• _Activity_
Find out how many lines of the listing below include "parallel" and report only that number.
>>>>>
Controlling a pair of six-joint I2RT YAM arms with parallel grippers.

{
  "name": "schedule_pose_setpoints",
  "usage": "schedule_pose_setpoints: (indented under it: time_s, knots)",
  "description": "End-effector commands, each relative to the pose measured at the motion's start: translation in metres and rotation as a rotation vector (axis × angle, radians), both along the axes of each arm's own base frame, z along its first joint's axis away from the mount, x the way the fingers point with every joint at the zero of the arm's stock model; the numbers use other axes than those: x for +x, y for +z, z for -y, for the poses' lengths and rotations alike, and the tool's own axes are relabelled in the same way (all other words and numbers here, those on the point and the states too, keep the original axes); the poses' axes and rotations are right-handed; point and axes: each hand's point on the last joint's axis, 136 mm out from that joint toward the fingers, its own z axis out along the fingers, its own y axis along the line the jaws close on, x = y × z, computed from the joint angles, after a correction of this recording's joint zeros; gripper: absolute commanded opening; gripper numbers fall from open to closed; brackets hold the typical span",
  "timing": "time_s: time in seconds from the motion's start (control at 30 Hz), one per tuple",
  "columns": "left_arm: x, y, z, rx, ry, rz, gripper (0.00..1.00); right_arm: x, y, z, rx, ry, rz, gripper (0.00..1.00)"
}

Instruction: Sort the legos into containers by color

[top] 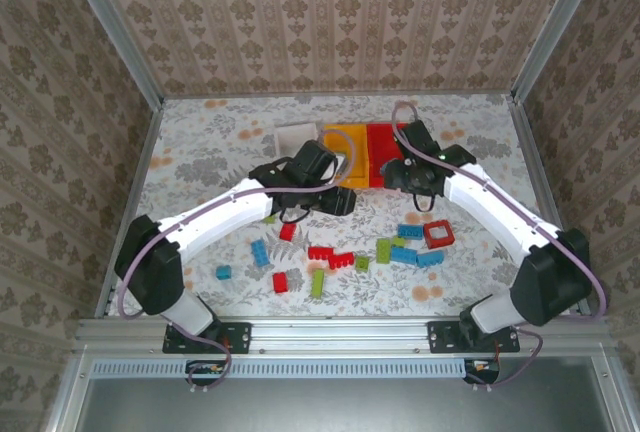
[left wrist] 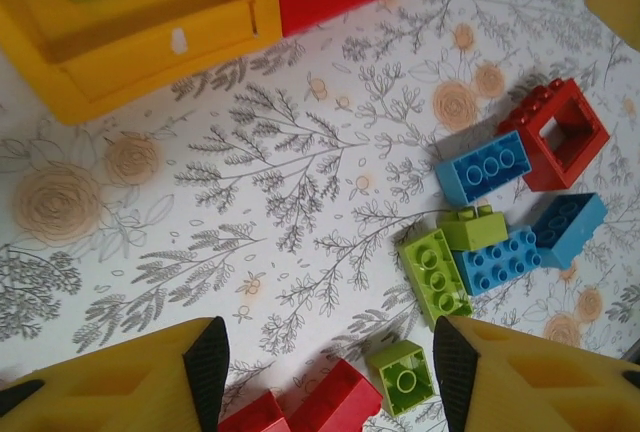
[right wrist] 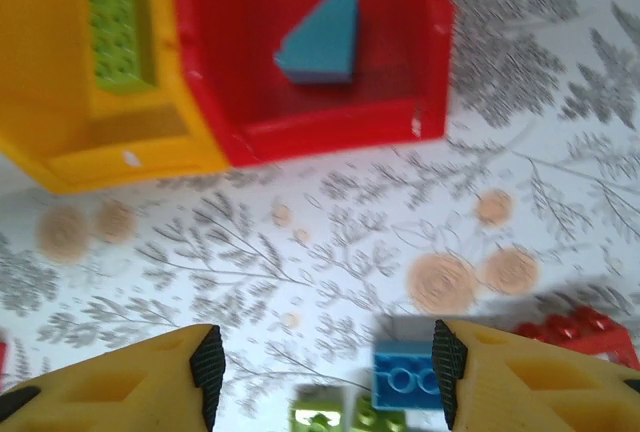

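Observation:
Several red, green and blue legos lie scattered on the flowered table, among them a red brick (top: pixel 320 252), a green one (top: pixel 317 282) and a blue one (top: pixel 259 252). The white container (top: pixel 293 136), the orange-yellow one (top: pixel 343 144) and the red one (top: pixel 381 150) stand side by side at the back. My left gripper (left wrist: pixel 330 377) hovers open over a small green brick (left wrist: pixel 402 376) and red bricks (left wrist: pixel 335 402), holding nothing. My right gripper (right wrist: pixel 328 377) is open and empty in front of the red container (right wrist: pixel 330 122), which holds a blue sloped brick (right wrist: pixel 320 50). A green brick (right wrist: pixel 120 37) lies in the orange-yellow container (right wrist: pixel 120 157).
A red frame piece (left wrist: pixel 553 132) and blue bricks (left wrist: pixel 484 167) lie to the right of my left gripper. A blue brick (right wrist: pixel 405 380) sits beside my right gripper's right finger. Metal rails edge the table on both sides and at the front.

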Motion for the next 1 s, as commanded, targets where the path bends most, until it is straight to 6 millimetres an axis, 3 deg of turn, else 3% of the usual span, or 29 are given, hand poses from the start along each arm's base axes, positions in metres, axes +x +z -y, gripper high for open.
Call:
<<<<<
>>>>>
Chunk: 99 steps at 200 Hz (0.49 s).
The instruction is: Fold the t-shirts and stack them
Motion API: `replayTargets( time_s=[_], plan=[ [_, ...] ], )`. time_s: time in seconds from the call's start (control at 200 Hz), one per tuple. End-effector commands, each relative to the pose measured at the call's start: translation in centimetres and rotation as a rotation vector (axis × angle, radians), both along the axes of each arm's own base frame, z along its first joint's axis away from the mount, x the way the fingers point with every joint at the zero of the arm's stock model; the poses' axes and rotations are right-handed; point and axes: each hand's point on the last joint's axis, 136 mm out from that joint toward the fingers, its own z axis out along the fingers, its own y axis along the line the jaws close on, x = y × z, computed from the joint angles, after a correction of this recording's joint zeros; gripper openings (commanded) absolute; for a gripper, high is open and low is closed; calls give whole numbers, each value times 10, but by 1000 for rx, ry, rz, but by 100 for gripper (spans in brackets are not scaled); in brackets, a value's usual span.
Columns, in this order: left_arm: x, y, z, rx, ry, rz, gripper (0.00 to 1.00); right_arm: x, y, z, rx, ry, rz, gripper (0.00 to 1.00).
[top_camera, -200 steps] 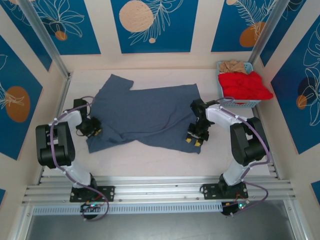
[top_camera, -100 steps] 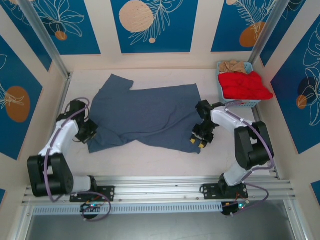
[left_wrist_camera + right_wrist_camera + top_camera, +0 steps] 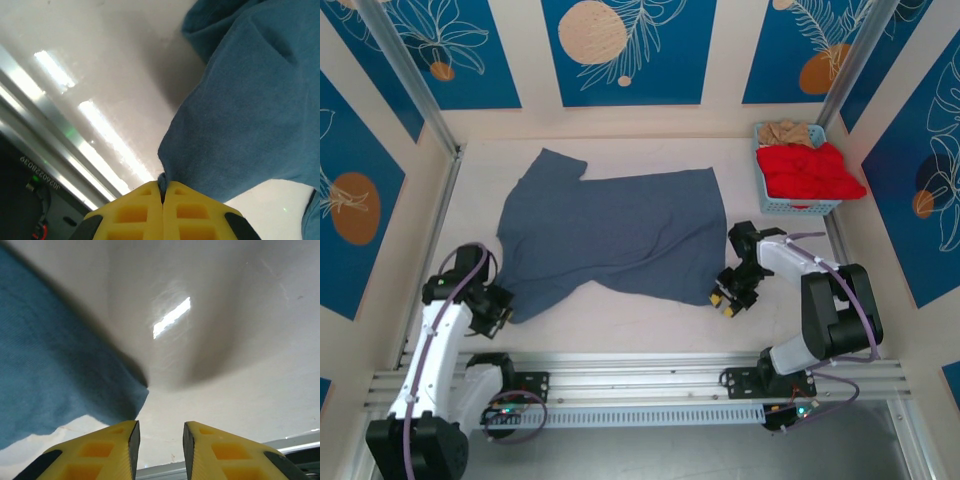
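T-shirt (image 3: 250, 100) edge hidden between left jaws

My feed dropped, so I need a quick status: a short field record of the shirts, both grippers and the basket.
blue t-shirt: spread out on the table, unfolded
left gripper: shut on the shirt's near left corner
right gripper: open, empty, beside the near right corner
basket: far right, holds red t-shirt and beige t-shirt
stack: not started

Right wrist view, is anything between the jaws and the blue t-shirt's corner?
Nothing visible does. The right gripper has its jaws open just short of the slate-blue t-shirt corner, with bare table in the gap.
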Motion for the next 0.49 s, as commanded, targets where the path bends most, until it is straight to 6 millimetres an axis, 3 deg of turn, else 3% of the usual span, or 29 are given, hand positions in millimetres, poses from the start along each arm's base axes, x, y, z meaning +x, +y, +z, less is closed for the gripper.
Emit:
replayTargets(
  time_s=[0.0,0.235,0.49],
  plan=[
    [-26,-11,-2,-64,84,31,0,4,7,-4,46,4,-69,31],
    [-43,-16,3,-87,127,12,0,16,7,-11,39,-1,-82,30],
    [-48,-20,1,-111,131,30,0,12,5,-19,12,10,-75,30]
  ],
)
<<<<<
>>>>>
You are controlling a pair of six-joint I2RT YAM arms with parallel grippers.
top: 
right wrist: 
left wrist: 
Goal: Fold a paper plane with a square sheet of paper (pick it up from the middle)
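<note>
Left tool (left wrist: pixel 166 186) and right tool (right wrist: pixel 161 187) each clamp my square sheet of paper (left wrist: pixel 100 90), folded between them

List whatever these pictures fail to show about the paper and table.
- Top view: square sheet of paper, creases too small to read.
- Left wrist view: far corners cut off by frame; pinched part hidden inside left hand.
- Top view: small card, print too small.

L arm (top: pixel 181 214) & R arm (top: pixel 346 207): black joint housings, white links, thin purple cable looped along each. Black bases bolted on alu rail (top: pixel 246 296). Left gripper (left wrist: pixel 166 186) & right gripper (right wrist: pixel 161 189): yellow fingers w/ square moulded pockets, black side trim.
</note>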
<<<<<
• _Exercise answer_
2